_Data block_
"""
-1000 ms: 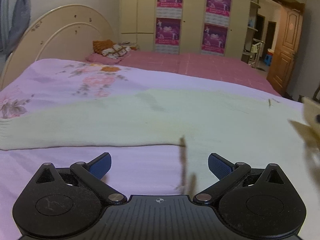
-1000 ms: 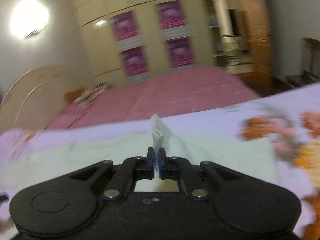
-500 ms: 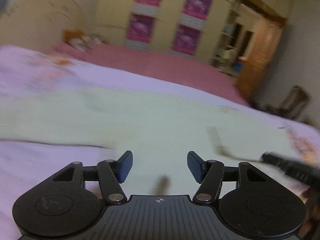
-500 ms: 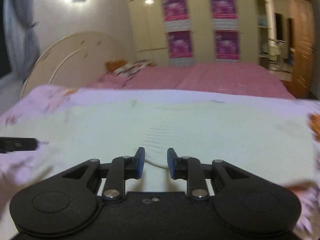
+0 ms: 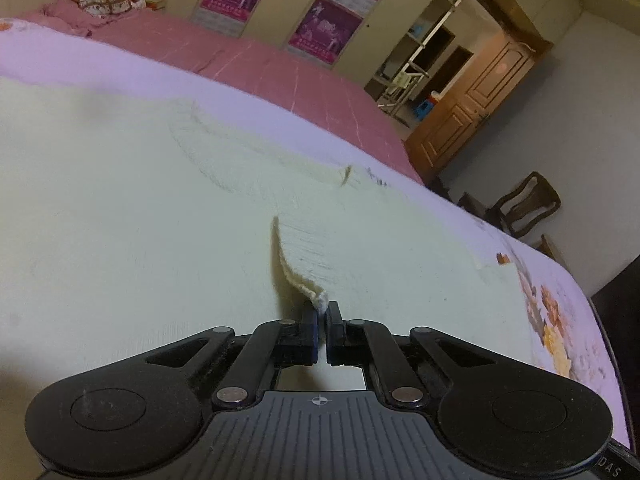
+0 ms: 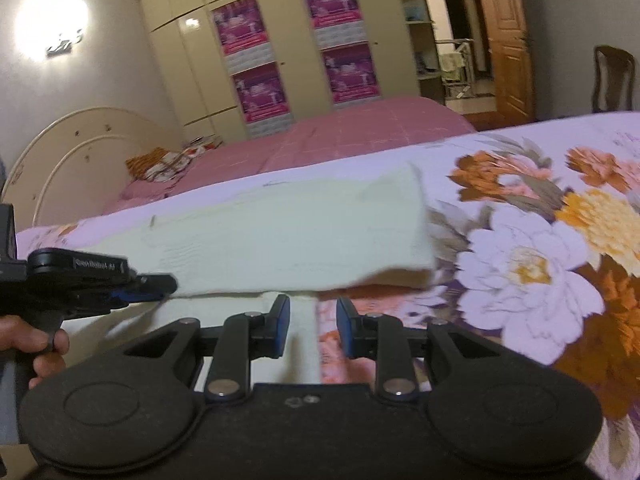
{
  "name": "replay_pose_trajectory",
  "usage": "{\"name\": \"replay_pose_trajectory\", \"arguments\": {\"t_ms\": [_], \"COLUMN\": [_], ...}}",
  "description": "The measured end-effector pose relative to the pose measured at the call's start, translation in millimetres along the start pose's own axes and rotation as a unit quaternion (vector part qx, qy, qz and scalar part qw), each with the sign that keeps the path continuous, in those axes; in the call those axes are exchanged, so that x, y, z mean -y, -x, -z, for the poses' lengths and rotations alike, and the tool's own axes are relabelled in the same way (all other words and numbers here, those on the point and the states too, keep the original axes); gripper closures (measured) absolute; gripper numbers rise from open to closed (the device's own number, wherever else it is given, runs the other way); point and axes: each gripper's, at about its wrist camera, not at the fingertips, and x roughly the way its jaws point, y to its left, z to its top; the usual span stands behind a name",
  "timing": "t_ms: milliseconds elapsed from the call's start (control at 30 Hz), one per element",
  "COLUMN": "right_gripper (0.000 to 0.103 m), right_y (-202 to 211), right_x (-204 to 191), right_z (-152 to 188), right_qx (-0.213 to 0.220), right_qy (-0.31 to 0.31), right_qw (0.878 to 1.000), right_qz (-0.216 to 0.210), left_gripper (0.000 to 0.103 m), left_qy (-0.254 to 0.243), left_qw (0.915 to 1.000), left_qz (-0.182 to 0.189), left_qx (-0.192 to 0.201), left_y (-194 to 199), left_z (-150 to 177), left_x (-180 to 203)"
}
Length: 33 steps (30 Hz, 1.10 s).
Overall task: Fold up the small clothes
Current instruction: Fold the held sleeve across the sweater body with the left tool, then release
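The left gripper (image 5: 322, 312) has just clamped the pale knitted garment's (image 5: 160, 216) near edge, while the right gripper (image 6: 310, 318), now apart, has let go, readying the next fold.

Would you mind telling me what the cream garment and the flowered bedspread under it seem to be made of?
The cream garment looks like soft knitted yarn, perhaps wool or acrylic: ribbed stitch rows show near the pinched edge, with a matte surface. The flowered lilac bedspread looks like smooth printed woven cloth, likely cotton or polyester; flat printed blooms, and no texture is visible.
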Motion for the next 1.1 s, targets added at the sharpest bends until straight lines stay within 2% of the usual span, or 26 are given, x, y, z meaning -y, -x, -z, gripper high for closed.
{"name": "replay_pose_trajectory", "arguments": {"t_ms": [100,167,267,500,667,833,933,1000,1100], "right_gripper": [0.074,0.067,0.063,0.062,0.06,0.06,0.067,0.083,0.098], "right_y": [-5,-10,-19,-46,-57,-72,-80,-84,-88], "right_x": [5,5,3,-5,1,17,25,26,26], "right_z": [-2,-3,-4,-2,-6,-8,-7,-6,-5], "right_qx": [-0.002,-0.002,-0.005,-0.026,-0.031,-0.035,-0.037,-0.04,-0.046], "right_qy": [-0.017,-0.03,-0.048,-0.104,-0.144,-0.217,-0.245,-0.243,-0.23], "right_qw": [1.0,0.999,0.998,0.992,0.985,0.971,0.965,0.966,0.97], "right_qz": [-0.006,-0.014,-0.033,-0.071,-0.087,-0.098,-0.091,-0.082,-0.069], "left_gripper": [0.1,0.1,0.1,0.1,0.1,0.1,0.1,0.1,0.1], "left_qy": [-0.021,-0.017,-0.018,0.012,0.017,0.018,0.023,0.025,0.024], "left_qw": [0.9989,0.9978,0.9959,0.9922,0.9921,0.9929,0.9931,0.9933,0.9933], "left_qz": [-0.008,-0.016,-0.042,-0.084,-0.09,-0.089,-0.088,-0.086,-0.085], "left_qx": [0.041,0.062,0.079,0.091,0.086,0.077,0.074,0.074,0.074], "left_y": [22,40,61,82,78,78,74,73,75], "left_z": [-10,-20,-31,-35,-30,-23,-19,-17,-13], "left_x": [-4,-16,-41,-99,-118,-133,-141,-145,-143]}}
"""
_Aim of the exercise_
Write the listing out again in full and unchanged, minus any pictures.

_Answer for the task_
-1000 ms: 
-1000 ms: 
-500 ms: 
-500 ms: 
+0 ms: 
+0 ms: 
{
  "name": "replay_pose_trajectory",
  "usage": "{\"name\": \"replay_pose_trajectory\", \"arguments\": {\"t_ms\": [_], \"COLUMN\": [_], ...}}",
  "description": "The measured end-effector pose relative to the pose measured at the call's start, translation in millimetres along the start pose's own axes and rotation as a unit quaternion (vector part qx, qy, qz and scalar part qw), each with the sign that keeps the path continuous, in those axes; in the call those axes are exchanged, so that x, y, z mean -y, -x, -z, for the poses' lengths and rotations alike, and the tool's own axes are relabelled in the same way (all other words and numbers here, those on the point and the states too, keep the original axes); gripper closures (measured) absolute; gripper numbers rise from open to closed (the device's own number, wherever else it is given, runs the other way); point and axes: each gripper's, at about its wrist camera, not at the fingertips, and x roughly the way its jaws point, y to its left, z to its top; the usual span stands behind a name",
  "timing": "t_ms: milliseconds elapsed from the call's start (control at 30 Hz), one per element",
  "COLUMN": "right_gripper (0.000 to 0.103 m), right_y (-202 to 211), right_x (-204 to 191), right_z (-152 to 188), right_qx (-0.213 to 0.220), right_qy (-0.31 to 0.31), right_qw (0.878 to 1.000), right_qz (-0.216 to 0.210), left_gripper (0.000 to 0.103 m), left_qy (-0.254 to 0.243), left_qw (0.915 to 1.000), left_qz (-0.182 to 0.189), left_qx (-0.192 to 0.201), left_y (-194 to 199), left_z (-150 to 177), left_x (-180 to 203)"
}
Length: 33 steps (30 Hz, 1.10 s).
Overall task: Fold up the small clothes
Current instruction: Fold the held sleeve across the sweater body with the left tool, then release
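The left gripper (image 5: 322, 312) has just clamped the pale knitted garment's (image 5: 160, 216) near edge, while the right gripper (image 6: 310, 318), now apart, has let go, readying the next fold.

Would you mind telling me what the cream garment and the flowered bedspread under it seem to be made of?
The cream garment looks like soft knitted yarn, perhaps wool or acrylic: ribbed stitch rows show near the pinched edge, with a matte surface. The flowered lilac bedspread looks like smooth printed woven cloth, likely cotton or polyester; flat printed blooms, and no texture is visible.
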Motion for the next 1.1 s, targets added at the sharpest bends until straight lines stay within 2% of the usual span, or 26 are given, x, y, z meaning -y, -x, -z, gripper high for closed.
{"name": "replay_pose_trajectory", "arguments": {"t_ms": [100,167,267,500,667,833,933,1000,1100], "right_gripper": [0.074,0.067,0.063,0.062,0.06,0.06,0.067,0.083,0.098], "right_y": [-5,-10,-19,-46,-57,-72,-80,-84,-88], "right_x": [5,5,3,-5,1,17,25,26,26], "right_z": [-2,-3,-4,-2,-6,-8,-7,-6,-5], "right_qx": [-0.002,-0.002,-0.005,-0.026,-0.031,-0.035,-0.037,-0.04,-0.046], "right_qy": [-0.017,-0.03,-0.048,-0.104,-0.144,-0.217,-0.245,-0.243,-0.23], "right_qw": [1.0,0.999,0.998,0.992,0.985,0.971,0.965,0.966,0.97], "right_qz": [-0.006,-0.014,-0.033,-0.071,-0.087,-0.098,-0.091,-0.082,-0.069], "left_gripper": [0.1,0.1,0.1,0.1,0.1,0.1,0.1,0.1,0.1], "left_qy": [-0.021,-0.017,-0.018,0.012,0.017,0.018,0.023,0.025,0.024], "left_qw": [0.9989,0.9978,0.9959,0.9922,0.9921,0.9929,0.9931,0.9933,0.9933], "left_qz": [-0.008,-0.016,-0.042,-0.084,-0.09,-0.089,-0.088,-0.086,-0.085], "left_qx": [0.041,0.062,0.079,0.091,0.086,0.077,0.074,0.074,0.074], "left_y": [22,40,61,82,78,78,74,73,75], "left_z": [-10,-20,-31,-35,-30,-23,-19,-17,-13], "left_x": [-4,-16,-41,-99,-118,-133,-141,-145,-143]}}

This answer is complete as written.